Tanaka stood. Ahmadi seemed smaller than she had in their session. Her face was softer than it had been. The voice that had admired her, that had been reminded of his wife, was silent. Or elsewhere. Or blocked by the drugs.

“I don’t know how it’s being done,” Tanaka said. “But I intend to find out.”

“How do you stop it?”

“I’ll find that out too,” she said, and walked away. In the corridor, she copied the list to the two Marines as she led the way toward the pharmacy. “Any of these that are already compounded, we take. Anything we’d need to synthesize more on the Derecho, we take that too.”

“How do we know what those are?”

“Shake a pharmacist,” Tanaka said.

It took longer than Tanaka had wanted to spend, but the supply was also larger. By the end, they had to take wide, blue plastic bags that were meant for the personal effects of patients. By the time they were ready to go, it looked like they’d been shopping at a high-fashion market district. One of the doctors—a small, round-faced man with an unfortunate beard—followed them out toward the hub to the main station flapping his hands in distress. Tanaka did him the favor of ignoring him.

It took the lift a few seconds to arrive. As Tanaka stood there, waiting, one of her guards cleared his throat. “Straight to the dock, sir?”

“Yes,” Tanaka said. And then, “No. Wait.” As the lift chimed, she pulled open one of the bags and grabbed out a familiar glassine packet, filled with pills. “Go ahead. I’ll meet you at the ship.”

“Are you sure, sir?”

“Go.”

She didn’t wait to watch. Anyone on the Derecho stupid enough to disobey her at this point was beyond saving. She stalked to the doctor’s lounge again. This time, more people were there. They turned to look at her like she was a threat. Fair enough.

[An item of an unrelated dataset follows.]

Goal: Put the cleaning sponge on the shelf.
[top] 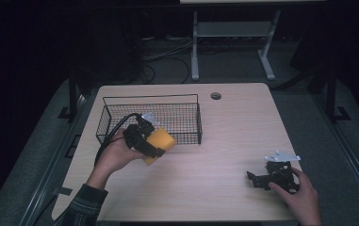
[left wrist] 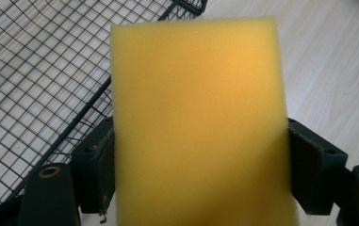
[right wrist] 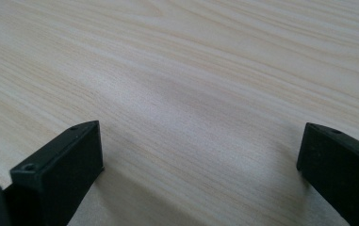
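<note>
The yellow sponge [left wrist: 198,122] is up off the counter [top: 215,155], a thick rectangular foam block clamped between the 2 black jaws of the left claw [top: 156,146]. In the left gripper view both pads press flat against its long sides, and the block stands up out of the jaws toward the top of that view. Its surface looks even and unmarked.

From the high view, the sponge hangs just at the front edge of the black wire basket [top: 153,120], over the near rim at the basket's right half; whether it touches the wire I cannot tell. The left gripper view puts the basket's mesh floor and front rim off to the sponge's left, bare pale wood to its right.

The left hand [top: 118,155] grips the tool from below and behind, cable looping back over the basket's left side, a plaid sleeve [top: 80,205] trailing to the counter's near edge.

Well apart, near the right front corner of the counter, the right claw [top: 255,178] sits low on the wood under the right hand [top: 297,195]. Its jaws stand wide apart, with just bare wood grain between them in the right gripper view.
</note>
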### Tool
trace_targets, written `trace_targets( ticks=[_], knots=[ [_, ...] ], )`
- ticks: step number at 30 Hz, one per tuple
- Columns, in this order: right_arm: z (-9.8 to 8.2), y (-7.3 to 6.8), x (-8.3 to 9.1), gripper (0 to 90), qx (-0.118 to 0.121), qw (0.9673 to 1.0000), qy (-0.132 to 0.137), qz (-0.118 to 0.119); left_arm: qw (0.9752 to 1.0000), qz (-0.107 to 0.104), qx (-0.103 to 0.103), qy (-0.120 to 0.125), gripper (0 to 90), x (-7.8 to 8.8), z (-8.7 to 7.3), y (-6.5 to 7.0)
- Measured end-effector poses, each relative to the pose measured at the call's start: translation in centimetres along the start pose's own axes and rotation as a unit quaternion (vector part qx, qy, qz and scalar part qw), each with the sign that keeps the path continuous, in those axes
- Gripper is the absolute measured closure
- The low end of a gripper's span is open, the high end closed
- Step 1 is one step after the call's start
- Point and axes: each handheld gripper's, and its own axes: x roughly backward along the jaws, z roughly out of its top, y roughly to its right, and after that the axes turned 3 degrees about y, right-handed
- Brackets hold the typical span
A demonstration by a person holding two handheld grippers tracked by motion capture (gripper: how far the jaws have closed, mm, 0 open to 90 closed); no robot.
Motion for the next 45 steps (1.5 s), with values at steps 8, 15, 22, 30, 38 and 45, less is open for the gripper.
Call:
trace_targets(
  ticks=[8, 15, 22, 30, 38, 45],
  knots=[
    [0.0, 0.0, 0.0, 0.1, 0.0, 1.0, 0.0, 0.001, 1.0, 0.007, 0.0, 0.002, 23.0, 0.3, 1.0, -0.9],
    [0.0, 0.0, 0.0, 0.1, 0.0, 1.0, 0.0, 0.0, 0.9999, 0.011, -0.001, 0.002, 23.0, 0.5, 1.8, -1.8],
    [0.0, 0.0, 0.0, 0.1, -0.001, 1.0, 0.0, 0.001, 0.9998, 0.018, 0.003, 0.003, 23.0, 0.3, 2.7, -3.0],
    [0.0, 0.0, 0.0, 0.1, 0.0, 1.0, 0.0, 0.0, 0.9993, 0.032, 0.021, 0.0, 23.1, -0.2, 3.0, -4.7],
    [0.0, 0.0, 0.0, 0.1, -0.001, 1.0, 0.0, 0.0, 0.9978, 0.053, 0.04, 0.002, 23.1, -0.4, 3.2, -6.9],
    [0.0, 0.0, 0.0, 0.1, -0.001, 1.0, 0.0, 0.001, 0.9962, 0.072, 0.049, -0.002, 23.1, -0.4, 3.1, -8.2]
  ],
)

Ahmadi was exactly where Tanaka had left her, though somehow she’d gotten a fresh cup of tea to ignore. Tanaka touched her shoulder, and she was slow to turn. Tanaka put the packet on the table beside the teacup. Ahmadi’s hand covered it.

“I’ll do what I can,” Tanaka said.

Chapter Thirty-Five: Alex

At first, Alex didn’t notice the sounds of violence. There were several reasons for that: He was on the flight deck at the top of the Rocinante, and the fighting was down by the crew airlock; he was at the end of a long, busy shift, and the fatigue left him a little slower on the uptake than usual; he was watching one of his favorite old neo-noir entertainment feeds, and the detective—played by Shin Jung Park—had just followed the mysterious woman—Anna Reál—into a nightclub on Titan. It was only a few minutes before he’d find the policeman’s body, and maybe an hour before he realized that the mysterious woman was his daughter. Alex had seen this one many times over the years. He knew it well. Rewatching old feeds was a comfort for him. There was a calm that came with knowing what was going to happen.

He couldn’t tell what caught his attention, only that something in the club sounded wrong. He paused the feed, Shin Jung Park with his eyes half closed and his mouth open awkwardly in the middle of ordering a drink. The Roci was just the hum of recyclers and his own heartbeat. When the next shout came, Alex started. It was a girl’s voice lifted in rage. He couldn’t make out individual words, but it was only trouble.

He unstrapped and hauled himself down through ops to the lift. The girl’s voice came again, louder and fast. The only thing he could make out was the word fucking in the middle of a sentence. Then a sound of impact loud enough that the hull rang with it for a few seconds.